🤖 AI Summary
Diffusion models exhibit strong generative capabilities in image restoration (IR), yet their complex architectures and iterative inference hinder practical deployment within mainstream reconstruction-based IR networks. This work focuses on adapting the diffusion training paradigm to generic IR frameworks, addressing its transferability challenges in both single-task generalization and multi-task unified restoration. We systematically uncover the adaptation mechanisms governing temporal dependencies, network layer alignment, and noise distribution matching—revealing these relationships for the first time.
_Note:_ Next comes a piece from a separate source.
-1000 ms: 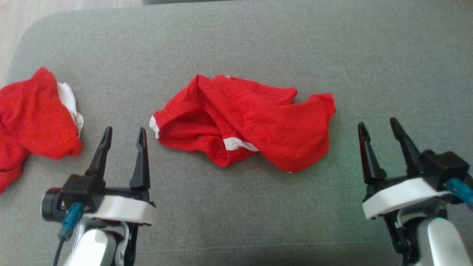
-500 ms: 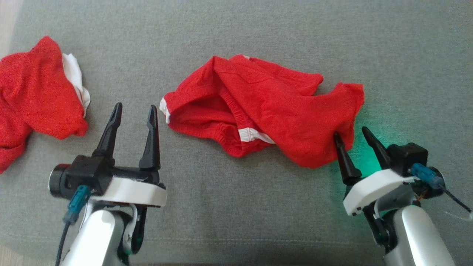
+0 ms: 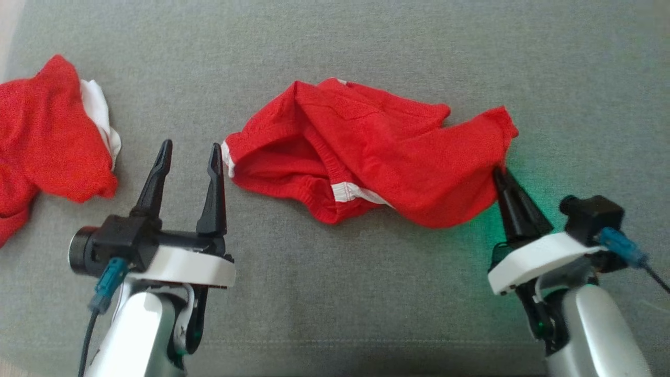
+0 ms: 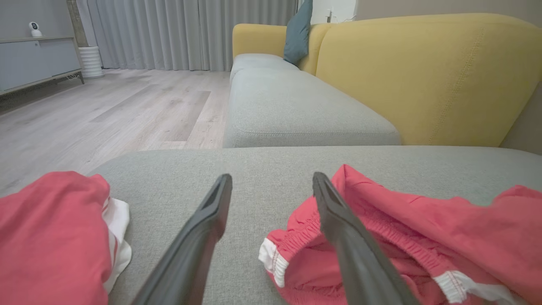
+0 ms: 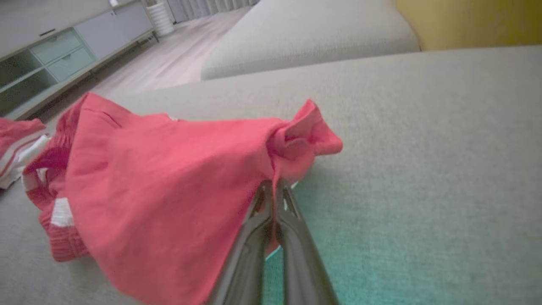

To this end, we propose: (i) diffusion objective alignment regularization to bridge the gap between diffusion and deterministic restoration objectives; (ii) an incremental diffusion training paradigm that progressively incorporates diffusion priors without disrupting convergence; and (iii) a lightweight task-adaptive adapter enabling plug-and-play integration. Crucially, our method requires no backbone modification. It significantly improves single-task generalization and achieves state-of-the-art performance across diverse multi-task IR benchmarks.
📝 Abstract
While diffusion models demonstrate strong generative capabilities in image restoration (IR) tasks, their complex architectures and iterative processes limit their practical application compared to mainstream reconstruction-based general ordinary IR networks. Existing approaches primarily focus on optimizing network architecture and diffusion paths but overlook the integration of the diffusion training paradigm within general ordinary IR frameworks. To address these challenges, this paper elucidates key principles for adapting the diffusion training paradigm to general IR training through systematic analysis of time-step dependencies, network hierarchies, noise-level relationships, and multi-restoration task correlations, proposing a new IR framework supported by diffusion-based training. To enable IR networks to simultaneously restore images and model generative representations, we introduce a series of regularization strategies that align diffusion objectives with IR tasks, improving generalization in single-task scenarios. Furthermore, recognizing that diffusion-based generation exerts varying influences across different IR tasks, we develop an incremental training paradigm and task-specific adaptors, further enhancing performance in multi-task unified IR. Experiments demonstrate that our method significantly improves the generalization of IR networks in single-task IR and achieves superior performance in multi-task unified IR. Notably, the proposed framework can be seamlessly integrated into existing general IR architectures.